The Pattern Recognition & Bioinformatics group contributes to the Bachelor Programmes of the following curricula:

  • Computer Science (BSc CS)
  • Electrical Engineering (BSc EE)
  • Nanobiology (BSc Nanobiology)
  • Clinical Technology (BSc Clinical Technology)
  • Life Science & Technology (LST)
  • and to the following Master Programmes:
  • Computer Science (the Data science and Technology track)
  • Bioinformatics track (with Leiden University)
  • Nanobiology (with Erasmus MC)
  • The group is also involved in a number of postgraduate courses co-organized by the Research Schools: Advanced School for Computing and Imaging (ASCI) and BioSB
    The following core-coursed are (co-)organized by the Bioinformatics lab:
    Course Contents
    IN4329 Advanced Bioinformatics Bioinformatics is at the heart of many modern systems biology analyses, and encompasses the application of statistics and computer science to (large-scale) biomolecular datasets. In essence, bioinformatics is about smart ways of extracting knowledge from the enormous amounts of data that can be generated using modern measurement techniques. For instance, it plays an important role in finding the genetic origins of various diseases, such as cancer, diabetes or alzheimer.  In this course we will study some key examples of bioinformatics analyses by reading a set of selected papers that present some significant biological conclusions. Instead of the teachers giving lectures about the methodologies, the students are stimulated to read, study and comprehend the available course material.

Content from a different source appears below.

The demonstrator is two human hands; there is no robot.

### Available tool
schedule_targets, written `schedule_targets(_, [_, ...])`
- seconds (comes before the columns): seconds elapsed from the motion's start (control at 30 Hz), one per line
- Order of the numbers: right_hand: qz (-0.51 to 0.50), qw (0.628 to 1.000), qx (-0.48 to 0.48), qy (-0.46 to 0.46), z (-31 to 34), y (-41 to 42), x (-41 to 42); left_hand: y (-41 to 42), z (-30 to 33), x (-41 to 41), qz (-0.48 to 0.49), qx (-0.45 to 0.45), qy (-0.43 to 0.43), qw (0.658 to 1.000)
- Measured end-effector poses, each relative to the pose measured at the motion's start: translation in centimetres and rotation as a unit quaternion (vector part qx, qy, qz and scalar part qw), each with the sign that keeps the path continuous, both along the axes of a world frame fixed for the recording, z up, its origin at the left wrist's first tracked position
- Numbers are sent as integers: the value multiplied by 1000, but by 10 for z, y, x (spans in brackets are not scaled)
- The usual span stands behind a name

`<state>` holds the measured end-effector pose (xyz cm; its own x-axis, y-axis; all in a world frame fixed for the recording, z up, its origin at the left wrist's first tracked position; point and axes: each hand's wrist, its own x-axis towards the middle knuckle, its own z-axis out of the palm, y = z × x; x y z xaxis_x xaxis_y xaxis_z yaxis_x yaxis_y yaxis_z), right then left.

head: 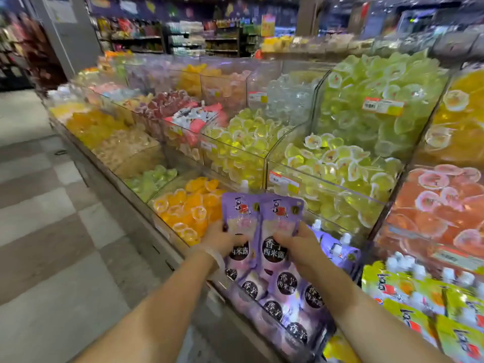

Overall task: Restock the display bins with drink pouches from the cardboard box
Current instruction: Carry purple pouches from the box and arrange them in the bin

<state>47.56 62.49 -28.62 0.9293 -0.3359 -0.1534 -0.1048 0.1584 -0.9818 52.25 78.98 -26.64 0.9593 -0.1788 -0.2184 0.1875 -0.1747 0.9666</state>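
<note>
The landmark here is the clear bin of purple pouches (264, 314), low and close to the person. Far to its left, up the row, a clear bin holds yellow jelly cups (89, 124). Nearer, just left of the purple bin, another bin is full of orange jelly cups (190, 208). Right above the purple bin, the left hand (222, 238) grips one purple drink pouch (239, 217) by its side, fingers curled round the edge. Beside it the right hand (294, 244) grips a second purple drink pouch (280, 221) the same way. The two pouches stand upright and touch each other, white caps at the top. Behind them, past the purple bin, a bin holds yellow-green jelly cups (337, 169). To the right of the purple bin, a bin is packed with yellow drink pouches (419, 297). Above those sits a bin of pink jelly cups (440, 205). No cardboard box is in view.
</note>
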Motion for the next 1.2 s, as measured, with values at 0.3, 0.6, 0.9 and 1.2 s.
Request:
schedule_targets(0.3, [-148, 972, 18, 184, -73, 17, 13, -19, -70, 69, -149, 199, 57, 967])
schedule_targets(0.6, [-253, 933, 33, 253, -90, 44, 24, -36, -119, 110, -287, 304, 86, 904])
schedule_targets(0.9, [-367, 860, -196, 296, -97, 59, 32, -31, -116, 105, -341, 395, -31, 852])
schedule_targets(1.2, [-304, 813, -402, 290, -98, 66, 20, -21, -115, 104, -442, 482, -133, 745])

    IN4176 Functional Genomics and Systems Biology In this course, we will first give a brief overview of molecular biology, the advent of high-throughput measurement techniques and large databases containing biological knowledge, and the importance of networks to model all this. We will highlight a number of peculiar features of biological networks. Next, a number of basic network models (linear, Boolean, Bayesian) will be discussed, as well as methods of inferring these from observed measurement data. Building on the network inference methods, a number of ways of integrating various data sources and databases to refine biological networks will be discussed, with specific attention to the use of sequence information to refine transcription regulation networks. Finally, we will give some examples of algorithms exploiting the networks found to learn about biology, specifically for inspecting protein interaction networks and for finding active subnetworks.
    NB2161 Bioinformatics Bioinformatics is increasingly important to help answer biological questions, to deal with large volumes of measurement data which are now easily generated in the lab in the light of the vast amounts of prior knowledge already present in biological literature and stored in databases. In this course, the student will learn how to use computer methods as tools for biological research. An overview of core application software, databases and online applications will be provided, as well as in-depth knowledge on key algorithms and procedures to process and analyze sequence data and quantitative measurements. The course offers both theoretical insight and practical experience, in lab courses and small projects to be performed.
    NB4040 Biology of Cancer In this course the student will learn how cancer is initiated and promoted through a multi-step process. Oncogenes, tumor suppressor genes and viruses, the drivers of cancer, will be discussed. The course will address how key processes for the progression of cancer, signal transduction, cell cycle control, telomere homeostasis, and cell metabolism, are deregulated. The importance of cell-cell interactions and cell migration for tumor metastasis, as will as angiogenesis, resistance mechanisms to apoptosis and immune surveillance escape will be discussed. Classification among tumors based on classical histology will be contrasted to new molecular approaches to detect subgroups within tumors. The working mechanisms of classical anti-cancer treatments will be presented and compared and contrasted to precision medicine approaches made possible by genome-wide molecular characterizations.